EU Reporter 14 April 2015
By James Drew
Truth be told, I am not normally the biggest fan of political studies – they are frequently as fleeting as the ‘crisis’ or phenomenon of the day that they claim to be covering and, even more frequently are so loaded in favour of the author’s bias, one way or the other, that they often emerge as little more than rants, no matter how well written.
But not so, definitively not so, with Denis MacShane’s treatise on the state of play with the UK’s ‘in or out?’ concerning its membership of the European Union. I didn’t get around to asking MacShane, when I last saw him at the Press Club Brussels launch of his book whether, like myself, he is getting so jacked off with the UK’s attitude to the EU that, in fact, he didn’t consider that we could all do with the country p***ing off.
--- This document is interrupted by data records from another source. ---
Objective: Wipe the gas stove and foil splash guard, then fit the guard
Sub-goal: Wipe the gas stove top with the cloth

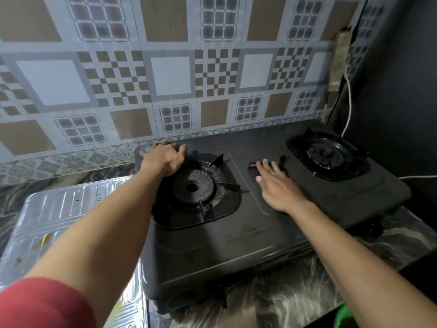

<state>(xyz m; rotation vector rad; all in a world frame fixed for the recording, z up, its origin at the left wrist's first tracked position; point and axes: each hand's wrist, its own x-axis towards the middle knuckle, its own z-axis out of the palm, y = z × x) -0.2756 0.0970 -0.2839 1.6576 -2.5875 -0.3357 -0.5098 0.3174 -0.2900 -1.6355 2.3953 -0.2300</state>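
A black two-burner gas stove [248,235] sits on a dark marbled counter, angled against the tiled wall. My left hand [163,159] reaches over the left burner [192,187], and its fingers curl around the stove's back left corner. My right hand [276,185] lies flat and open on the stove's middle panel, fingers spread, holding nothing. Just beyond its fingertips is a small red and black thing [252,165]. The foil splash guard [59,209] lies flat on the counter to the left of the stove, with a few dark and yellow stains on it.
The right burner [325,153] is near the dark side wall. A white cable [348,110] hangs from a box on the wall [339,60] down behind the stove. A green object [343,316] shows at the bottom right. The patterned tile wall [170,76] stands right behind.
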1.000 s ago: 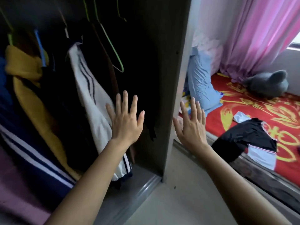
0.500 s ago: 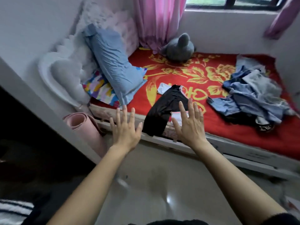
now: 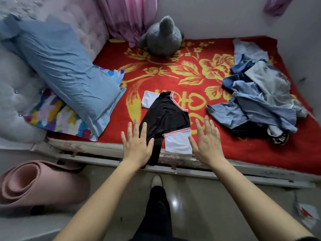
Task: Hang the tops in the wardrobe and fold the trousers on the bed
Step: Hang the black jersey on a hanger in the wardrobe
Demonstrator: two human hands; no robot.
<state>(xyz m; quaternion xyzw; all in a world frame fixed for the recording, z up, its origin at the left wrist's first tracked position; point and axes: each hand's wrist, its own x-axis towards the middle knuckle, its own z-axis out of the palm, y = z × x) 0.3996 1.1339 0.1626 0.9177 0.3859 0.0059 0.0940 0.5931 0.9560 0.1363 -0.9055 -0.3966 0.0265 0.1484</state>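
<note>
1. Bed (image 3: 217, 153), covered by a red blanket with a gold flower pattern; it fills the upper and middle view, its near edge running across in front of the person.
2. Long pale-blue fabric pillow (image 3: 66, 72), lying slantwise at the bed's left end, partly over a multicoloured patterned cloth (image 3: 57, 117).
3. Heap of crumpled blue denim garments (image 3: 260, 101), on the right part of the bed, well apart from the pillow (single pieces cannot be told apart in the tangle).
4. Rolled pink foam mat (image 3: 34, 181), on the floor at lower left, beside the bed frame.
5. Grey plush toy (image 3: 161, 39), at the far side of the bed, below a pink curtain (image 3: 128, 16).
6. Black short-sleeved top with white sleeves and red-and-white trim (image 3: 166, 115), lying flat near the bed's front edge, between pillow and denim heap; its lower part hangs over the edge.
7. Left hand (image 3: 137, 145): palm down, fingers spread, holding nothing, over the top's left side; contact possibly, not clear.
8. Right hand (image 3: 206, 140): palm down, fingers spread, holding nothing, just beside the near white sleeve.
</note>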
One senses, in fact, since Thatcher’s famous Bruges speech, that the continent’s other leaders may well have felt and feel the same way – but would that make a UK departure the right thing to do?
Well, this writer definitely thinks not and that would also appear to be MacShane’s perspective but, unfortunately, based on the former Europe minister’s witty, engrossing and enlightening text, the UK may well soon be bidding the EU adieu.
It was obviously impossible for MacShane to completely keep his own political leanings out of his arguments, but the book, despite his Labour membership, does not emerge as a damning indictment of the Conservatives, past or present.
Rather, MacShane takes great care to point out the Torys’ former allegiances to the European project, and the fact that Labour, from Wilson onwards during the 70s and early 80s were far more ‘No, no, no!’ than their Tory counterparts of the time but, following Margaret Thatcher’s deteriorating attitude towards the EU, a rift was established in the Conservative between pro- and anti-EU that remains to this day, and may well bring further downfalls for the party, from the 2015 general election and beyond.
I read the book in two straight nights, so riveting and entertaining a read it was. If anything, one wishes almost that MacShane had been able to devote more time and research to a longer text. The EU problem for the UK is going to go on, and on, and on – arm yourself with Denis MacShane’s book, and you’ll be ahead of the game.